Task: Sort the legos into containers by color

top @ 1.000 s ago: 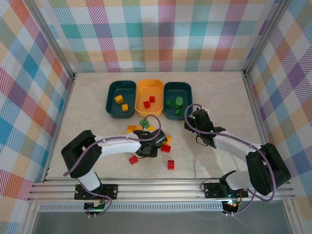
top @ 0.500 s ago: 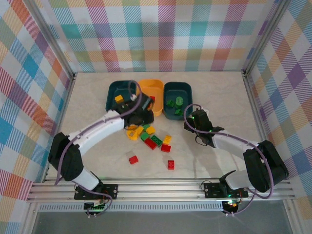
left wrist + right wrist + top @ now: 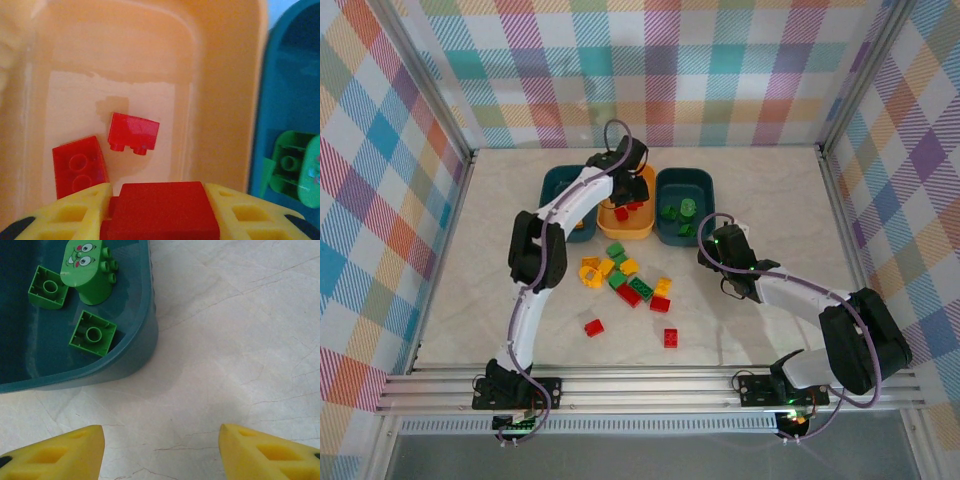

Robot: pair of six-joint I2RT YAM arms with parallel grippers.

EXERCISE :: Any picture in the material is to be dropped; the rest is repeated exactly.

EXERCISE RESPONSE ::
Task: Sort the legos into containers by color

top @ 1.000 s ago: 
top @ 0.500 s ago: 
left wrist + right wrist + top @ now: 

Robot: pair of six-joint I2RT YAM arms with parallel grippers.

That is the entire output.